There are high times and low times (and often both at once).  Times when we have a ton of energy, and times when "getting out of bed" is a major accomplishment.  Times when the Universe delivers building-blocks to our door, and times when it stomps through like a three-year-old and gleefully knocks down everything we’ve built.

The wise and happy person, I suspect,

has figured out the art of a) recognizing and b) accepting these cycles.  As you may know, I’m more than a little familiar with workaholism, which can be fairly (if not oversimply) defined as a "failure to be okay with down-cycles".  For the "Type A" person (not to get too jargony), it’s simply not okay to have a slow day, to be less than amazingly productive, or to fail at just about anything.
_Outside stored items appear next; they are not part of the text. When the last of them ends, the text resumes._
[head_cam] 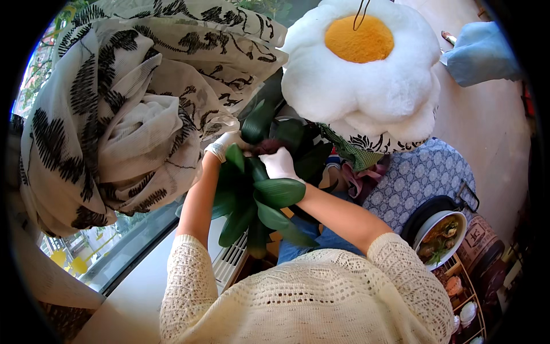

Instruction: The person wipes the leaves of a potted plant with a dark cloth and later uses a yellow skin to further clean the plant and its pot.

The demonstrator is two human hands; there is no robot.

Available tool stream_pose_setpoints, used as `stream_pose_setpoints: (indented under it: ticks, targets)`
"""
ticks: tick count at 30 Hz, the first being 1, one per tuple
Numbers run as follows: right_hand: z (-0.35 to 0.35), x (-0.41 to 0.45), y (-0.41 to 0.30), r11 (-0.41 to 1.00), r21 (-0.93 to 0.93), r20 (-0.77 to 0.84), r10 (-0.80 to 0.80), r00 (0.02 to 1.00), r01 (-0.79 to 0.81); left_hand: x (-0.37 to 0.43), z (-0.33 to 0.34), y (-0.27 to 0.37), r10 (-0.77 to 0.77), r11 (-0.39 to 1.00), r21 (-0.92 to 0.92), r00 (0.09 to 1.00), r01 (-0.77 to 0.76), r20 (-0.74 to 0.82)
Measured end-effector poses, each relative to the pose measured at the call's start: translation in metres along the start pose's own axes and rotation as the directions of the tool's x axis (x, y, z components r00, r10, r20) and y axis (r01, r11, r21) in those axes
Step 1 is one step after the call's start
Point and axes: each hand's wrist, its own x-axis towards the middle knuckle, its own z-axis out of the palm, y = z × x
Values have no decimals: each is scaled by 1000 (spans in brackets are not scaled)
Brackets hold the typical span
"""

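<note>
Both of my hands wear thin white gloves and reach in among broad, dark green strap leaves (281, 192) of a potted-looking plant; its base is hidden. My left hand (230, 142) is at the left side of the foliage, its fingers partly covered by leaves. Close to it, my right hand (280, 164) has its fingers bent at a dark reddish-brown, fuzzy-looking thing (268, 147) that lies between the hands. Whether either hand grips it or a leaf cannot be made out.
A sheer curtain with black embroidery (129, 129) bunches by the window at left. A white flower-shaped plush cushion (361, 81) stands beyond the plant. At right are a blue patterned round table (412, 176), a bowl of food (440, 238) and a rack (466, 303). A white radiator (230, 258) lies below.
</note>
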Motion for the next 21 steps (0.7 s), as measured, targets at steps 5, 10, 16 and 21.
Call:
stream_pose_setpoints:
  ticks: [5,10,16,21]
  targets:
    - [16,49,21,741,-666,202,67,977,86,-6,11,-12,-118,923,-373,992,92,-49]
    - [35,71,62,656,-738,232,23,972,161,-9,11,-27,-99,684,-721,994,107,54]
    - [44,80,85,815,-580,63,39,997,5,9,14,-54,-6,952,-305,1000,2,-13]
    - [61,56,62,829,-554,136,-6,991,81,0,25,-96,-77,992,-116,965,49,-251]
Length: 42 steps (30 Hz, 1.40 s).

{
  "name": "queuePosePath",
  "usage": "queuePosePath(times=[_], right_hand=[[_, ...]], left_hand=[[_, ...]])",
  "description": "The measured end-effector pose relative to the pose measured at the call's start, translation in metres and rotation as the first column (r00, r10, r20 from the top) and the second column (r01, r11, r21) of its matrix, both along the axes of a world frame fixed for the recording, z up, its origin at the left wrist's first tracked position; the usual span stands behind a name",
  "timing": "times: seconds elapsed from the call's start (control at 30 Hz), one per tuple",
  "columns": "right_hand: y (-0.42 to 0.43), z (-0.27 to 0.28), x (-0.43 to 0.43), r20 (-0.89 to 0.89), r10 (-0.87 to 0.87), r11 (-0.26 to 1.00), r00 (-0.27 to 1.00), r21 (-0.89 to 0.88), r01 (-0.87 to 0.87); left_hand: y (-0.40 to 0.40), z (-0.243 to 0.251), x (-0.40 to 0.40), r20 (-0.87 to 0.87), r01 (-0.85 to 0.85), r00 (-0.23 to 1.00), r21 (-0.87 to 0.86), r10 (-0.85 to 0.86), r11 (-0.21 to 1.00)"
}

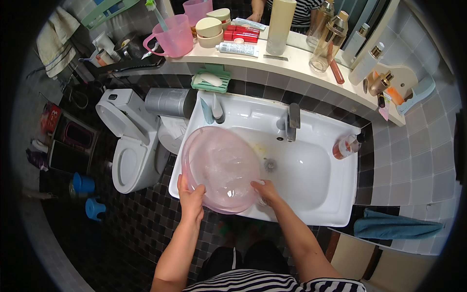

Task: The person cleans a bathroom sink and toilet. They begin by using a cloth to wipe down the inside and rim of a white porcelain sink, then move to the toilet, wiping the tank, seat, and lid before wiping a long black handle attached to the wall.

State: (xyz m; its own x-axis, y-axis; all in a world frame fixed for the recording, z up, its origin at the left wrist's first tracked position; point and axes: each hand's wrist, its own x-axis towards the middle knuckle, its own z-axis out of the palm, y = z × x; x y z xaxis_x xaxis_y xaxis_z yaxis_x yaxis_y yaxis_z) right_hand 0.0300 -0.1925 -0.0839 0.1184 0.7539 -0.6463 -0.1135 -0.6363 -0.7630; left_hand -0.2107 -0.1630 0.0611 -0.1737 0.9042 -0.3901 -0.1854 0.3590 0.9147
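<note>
A translucent pink plastic basin [222, 164] is tilted over the left part of a white washbasin [310, 175]. My left hand [191, 199] grips its rim at the lower left, thumb on one face. On the right side of the pink basin, my right hand [266, 191] holds something small and whitish against the surface; its kind is hard to tell. A wet sheen lies on the pink plastic. The metal drain [270, 165] shows to the right of the basin, with a little yellowish residue [259, 149] near it. Above the sink stands a grey faucet [293, 122].
Two tubes [212, 109] stand at the sink's back left corner, below a green soap dish [211, 81]. A pump bottle with red liquid [346, 146] stands at the right rim. Bottles and a pink cup [173, 36] line the shelf [251, 62]. Left is a toilet [129, 160].
</note>
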Motion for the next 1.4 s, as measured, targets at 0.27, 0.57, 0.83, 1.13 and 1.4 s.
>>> queuePosePath(times=[0.27,0.57,0.83,1.13,1.4], right_hand=[[-0.014,0.063,0.051,0.053,0.070,0.970,0.996,-0.236,-0.056],[-0.034,0.127,0.068,-0.210,-0.331,0.943,0.920,-0.025,0.333],[-0.054,0.183,0.048,0.083,-0.135,0.963,0.987,0.248,0.110],[-0.079,0.196,0.014,0.433,-0.075,0.931,0.898,0.354,-0.093],[-0.086,0.243,-0.004,0.671,0.008,0.927,0.741,0.273,-0.256]], left_hand=[[0.005,0.003,0.021,0.197,0.040,0.980,-0.121,-0.015,0.992],[-0.006,-0.068,0.011,0.465,0.155,0.884,-0.388,0.048,0.909],[0.009,-0.140,0.032,0.413,0.326,0.905,-0.512,-0.104,0.795],[0.015,-0.173,0.069,0.251,0.563,0.826,-0.401,-0.505,0.722],[0.011,-0.186,0.126,0.062,0.670,0.688,-0.436,-0.723,0.601]])
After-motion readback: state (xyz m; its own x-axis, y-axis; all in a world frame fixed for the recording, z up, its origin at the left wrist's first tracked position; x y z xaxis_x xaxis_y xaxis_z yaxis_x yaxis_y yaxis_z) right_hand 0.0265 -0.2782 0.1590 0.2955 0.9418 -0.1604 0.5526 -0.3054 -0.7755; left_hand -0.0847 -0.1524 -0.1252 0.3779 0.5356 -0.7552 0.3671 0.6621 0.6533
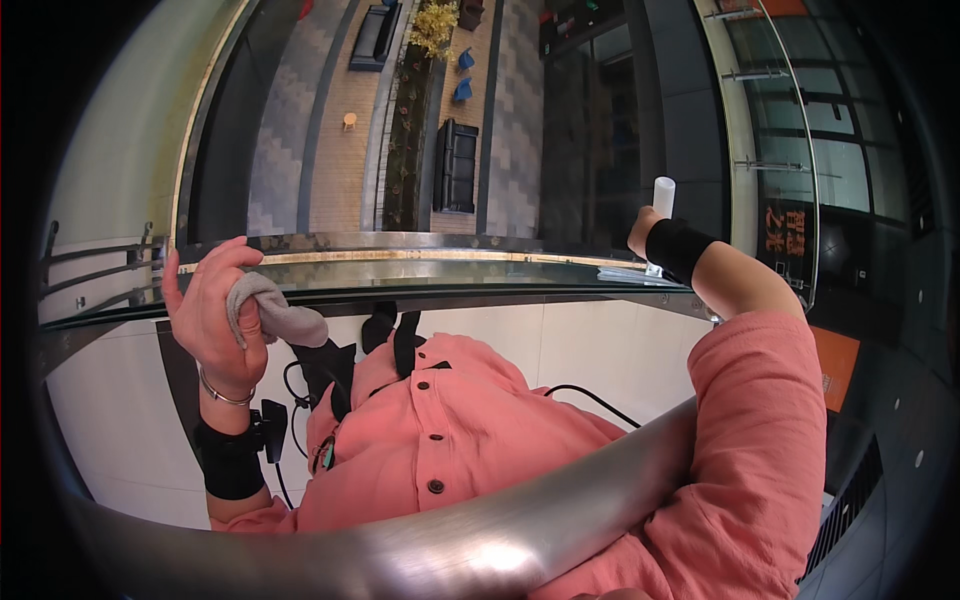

Many people (not all of them workaholics themselves) have told me that this kind of "can’t slow down, can’t fail" thinking is a way to maximize success — a form of the old "do your best, try your hardest" adages of our youth.

I disagree, though not too many years ago I wouldn’t have.  I used to openly adore "Either Extreme Is Fine" as a motto, and believed that working until near-death (like not sleeping for days, which I’m sure shocks you to your toes) was a virtue, including especially if it took medical care to recover from a project. 

If you ever read James Gleick’s book Chaos (which is awesome), you may remember that it includes the story of one of the founding mathematicians behind "chaos mathematics", and how he lived on coffee and no sleep for so long that he had to be hospitalized after making his great discovery.  I had those pages marked, so I could read them over again and drool to myself.  Oh yes.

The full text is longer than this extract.